What needs to be done
Go through the entries below and print, exactly, the lines starting at the one with "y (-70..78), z" and ending at the one with "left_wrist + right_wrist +", keeping both ends and no others.

Supplied information

Content starts

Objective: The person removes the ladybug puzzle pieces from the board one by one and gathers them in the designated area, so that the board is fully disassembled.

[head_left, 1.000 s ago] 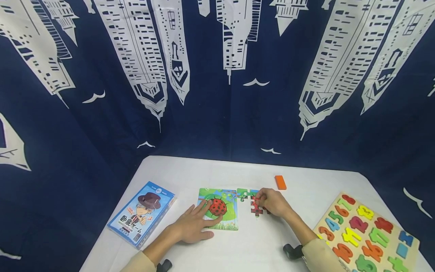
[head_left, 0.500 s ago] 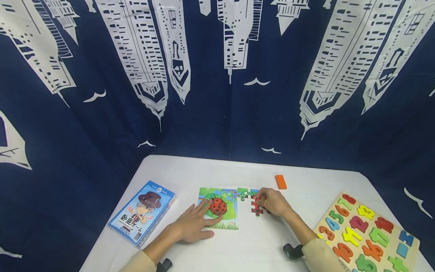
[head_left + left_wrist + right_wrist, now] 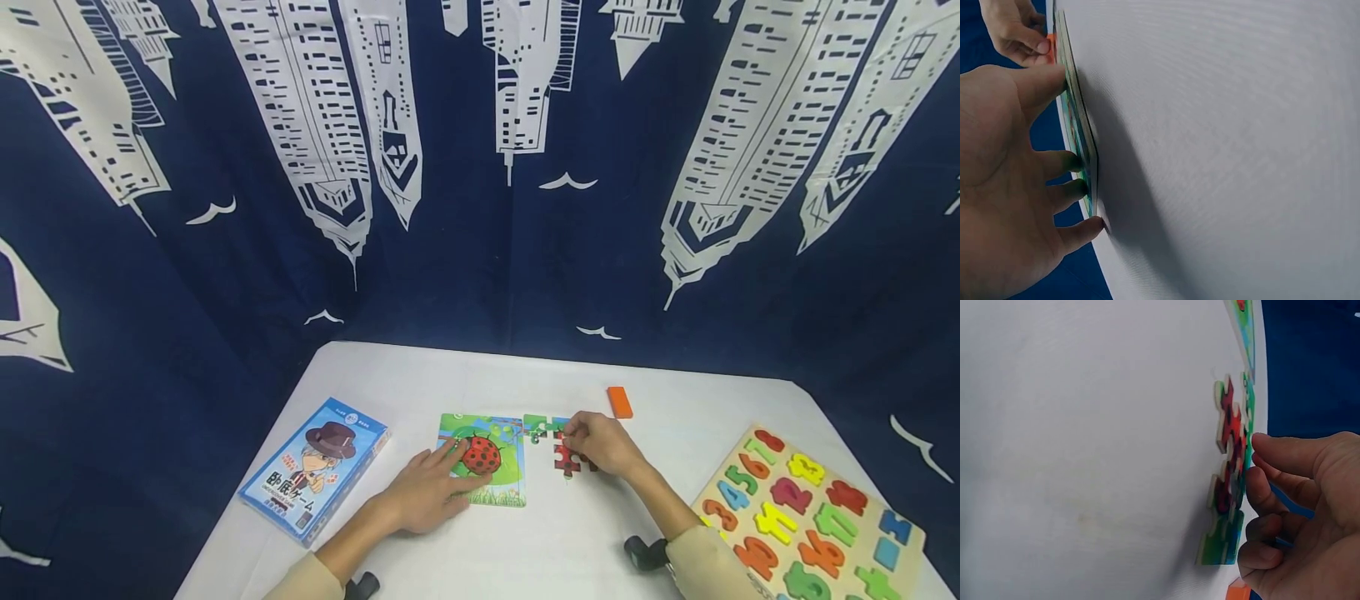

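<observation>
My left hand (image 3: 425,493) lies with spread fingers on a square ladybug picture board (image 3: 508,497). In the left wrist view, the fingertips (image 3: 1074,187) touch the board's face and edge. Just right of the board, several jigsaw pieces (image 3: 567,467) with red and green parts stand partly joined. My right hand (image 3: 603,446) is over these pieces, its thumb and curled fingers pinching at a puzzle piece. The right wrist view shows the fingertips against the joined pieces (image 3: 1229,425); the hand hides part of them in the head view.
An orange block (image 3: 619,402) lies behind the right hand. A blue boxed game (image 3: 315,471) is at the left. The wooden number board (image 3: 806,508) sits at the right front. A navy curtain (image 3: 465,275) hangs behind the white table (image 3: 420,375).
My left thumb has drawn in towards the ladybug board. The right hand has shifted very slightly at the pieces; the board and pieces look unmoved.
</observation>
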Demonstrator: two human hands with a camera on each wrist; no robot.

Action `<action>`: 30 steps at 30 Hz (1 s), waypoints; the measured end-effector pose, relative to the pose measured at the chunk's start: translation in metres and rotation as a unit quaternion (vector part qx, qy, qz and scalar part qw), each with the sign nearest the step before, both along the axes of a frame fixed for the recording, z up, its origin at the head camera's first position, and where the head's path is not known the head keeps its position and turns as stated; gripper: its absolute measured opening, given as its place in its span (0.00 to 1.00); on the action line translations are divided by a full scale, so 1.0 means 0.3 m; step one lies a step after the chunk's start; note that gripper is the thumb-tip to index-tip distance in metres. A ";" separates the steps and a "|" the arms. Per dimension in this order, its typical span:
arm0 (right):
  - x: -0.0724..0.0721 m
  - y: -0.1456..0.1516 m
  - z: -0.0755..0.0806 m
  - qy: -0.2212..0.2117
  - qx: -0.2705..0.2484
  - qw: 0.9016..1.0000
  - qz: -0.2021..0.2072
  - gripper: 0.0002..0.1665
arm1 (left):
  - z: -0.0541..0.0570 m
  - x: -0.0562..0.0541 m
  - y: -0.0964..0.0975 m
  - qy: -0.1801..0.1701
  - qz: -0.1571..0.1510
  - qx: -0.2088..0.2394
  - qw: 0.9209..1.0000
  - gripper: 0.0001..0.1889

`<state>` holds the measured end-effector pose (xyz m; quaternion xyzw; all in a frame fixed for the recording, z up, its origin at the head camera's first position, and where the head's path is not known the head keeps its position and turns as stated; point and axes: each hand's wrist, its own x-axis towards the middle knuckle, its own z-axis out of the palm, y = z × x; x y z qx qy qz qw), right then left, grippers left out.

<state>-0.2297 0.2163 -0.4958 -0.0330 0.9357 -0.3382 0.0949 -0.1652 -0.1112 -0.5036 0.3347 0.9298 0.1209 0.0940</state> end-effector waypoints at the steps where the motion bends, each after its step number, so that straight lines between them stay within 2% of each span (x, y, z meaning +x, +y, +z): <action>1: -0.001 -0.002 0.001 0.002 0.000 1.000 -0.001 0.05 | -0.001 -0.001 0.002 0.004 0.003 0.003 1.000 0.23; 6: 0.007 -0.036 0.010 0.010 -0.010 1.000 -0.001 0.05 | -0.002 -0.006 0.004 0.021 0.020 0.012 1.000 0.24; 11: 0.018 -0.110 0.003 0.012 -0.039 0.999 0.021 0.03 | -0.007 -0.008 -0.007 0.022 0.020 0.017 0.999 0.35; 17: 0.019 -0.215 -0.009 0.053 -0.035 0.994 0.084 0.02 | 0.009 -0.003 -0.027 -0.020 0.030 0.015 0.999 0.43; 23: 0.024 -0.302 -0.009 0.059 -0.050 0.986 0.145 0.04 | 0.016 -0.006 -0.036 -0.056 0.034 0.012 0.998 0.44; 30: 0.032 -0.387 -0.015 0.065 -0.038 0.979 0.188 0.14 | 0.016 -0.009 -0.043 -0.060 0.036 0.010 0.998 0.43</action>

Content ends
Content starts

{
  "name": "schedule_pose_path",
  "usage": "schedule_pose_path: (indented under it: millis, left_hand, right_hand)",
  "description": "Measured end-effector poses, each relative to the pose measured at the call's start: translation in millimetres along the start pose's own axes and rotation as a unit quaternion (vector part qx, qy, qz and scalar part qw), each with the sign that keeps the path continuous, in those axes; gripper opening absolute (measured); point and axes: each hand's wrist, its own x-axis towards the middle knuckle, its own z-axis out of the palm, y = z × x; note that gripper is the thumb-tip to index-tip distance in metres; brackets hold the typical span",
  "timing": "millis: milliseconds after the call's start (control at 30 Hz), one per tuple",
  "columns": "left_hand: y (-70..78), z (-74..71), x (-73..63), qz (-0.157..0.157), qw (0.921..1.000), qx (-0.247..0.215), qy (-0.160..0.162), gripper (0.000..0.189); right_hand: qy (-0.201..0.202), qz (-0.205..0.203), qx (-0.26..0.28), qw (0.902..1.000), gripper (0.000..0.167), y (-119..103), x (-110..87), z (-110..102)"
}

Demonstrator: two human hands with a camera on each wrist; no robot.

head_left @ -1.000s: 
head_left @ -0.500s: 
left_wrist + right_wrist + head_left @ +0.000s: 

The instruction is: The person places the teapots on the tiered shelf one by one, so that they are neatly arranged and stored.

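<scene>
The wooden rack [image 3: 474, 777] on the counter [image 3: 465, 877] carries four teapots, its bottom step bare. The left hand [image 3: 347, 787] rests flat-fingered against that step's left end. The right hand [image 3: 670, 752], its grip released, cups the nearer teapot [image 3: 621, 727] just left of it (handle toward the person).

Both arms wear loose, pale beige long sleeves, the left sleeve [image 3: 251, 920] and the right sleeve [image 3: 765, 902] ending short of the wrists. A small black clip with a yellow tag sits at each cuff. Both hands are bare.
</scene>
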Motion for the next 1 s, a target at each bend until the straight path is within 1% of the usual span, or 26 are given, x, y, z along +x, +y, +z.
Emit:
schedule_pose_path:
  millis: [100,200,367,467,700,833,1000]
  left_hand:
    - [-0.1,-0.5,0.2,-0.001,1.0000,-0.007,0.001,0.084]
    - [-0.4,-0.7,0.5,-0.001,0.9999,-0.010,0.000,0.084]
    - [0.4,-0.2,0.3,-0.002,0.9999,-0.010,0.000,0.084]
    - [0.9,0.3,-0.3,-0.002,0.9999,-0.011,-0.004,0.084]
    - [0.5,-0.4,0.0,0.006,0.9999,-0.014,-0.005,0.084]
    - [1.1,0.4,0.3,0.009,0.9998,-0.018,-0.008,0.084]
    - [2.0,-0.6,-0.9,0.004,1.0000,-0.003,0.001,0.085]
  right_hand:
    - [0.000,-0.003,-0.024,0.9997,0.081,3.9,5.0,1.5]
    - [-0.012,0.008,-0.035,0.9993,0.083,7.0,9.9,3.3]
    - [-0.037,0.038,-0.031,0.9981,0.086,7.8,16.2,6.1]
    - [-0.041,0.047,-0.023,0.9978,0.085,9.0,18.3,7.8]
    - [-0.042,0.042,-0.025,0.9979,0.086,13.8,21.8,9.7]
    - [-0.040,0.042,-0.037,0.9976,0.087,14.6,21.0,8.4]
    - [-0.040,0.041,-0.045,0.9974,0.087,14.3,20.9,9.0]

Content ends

Solution for this exercise
  "columns": "left_hand: y (-70..78), z (-74..71), x (-73..63), qz (-0.157..0.157), qw (0.921..1.000), qx (-0.247..0.215), qy (-0.160..0.162), gripper (0.000..0.189); right_hand: qy (-0.201..0.202), qz (-0.205..0.203), qx (-0.26..0.28), qw (0.902..1.000), gripper (0.000..0.167), y (-119..103), x (-110..87), z (-110..102)"
}

Demonstrator: two human hands with a camera on each wrist; no robot.

head_left @ -1.000s: 
head_left @ -0.500s: 
left_wrist + right_wrist + head_left @ +0.000s: 

Nothing remains to be done in this exercise.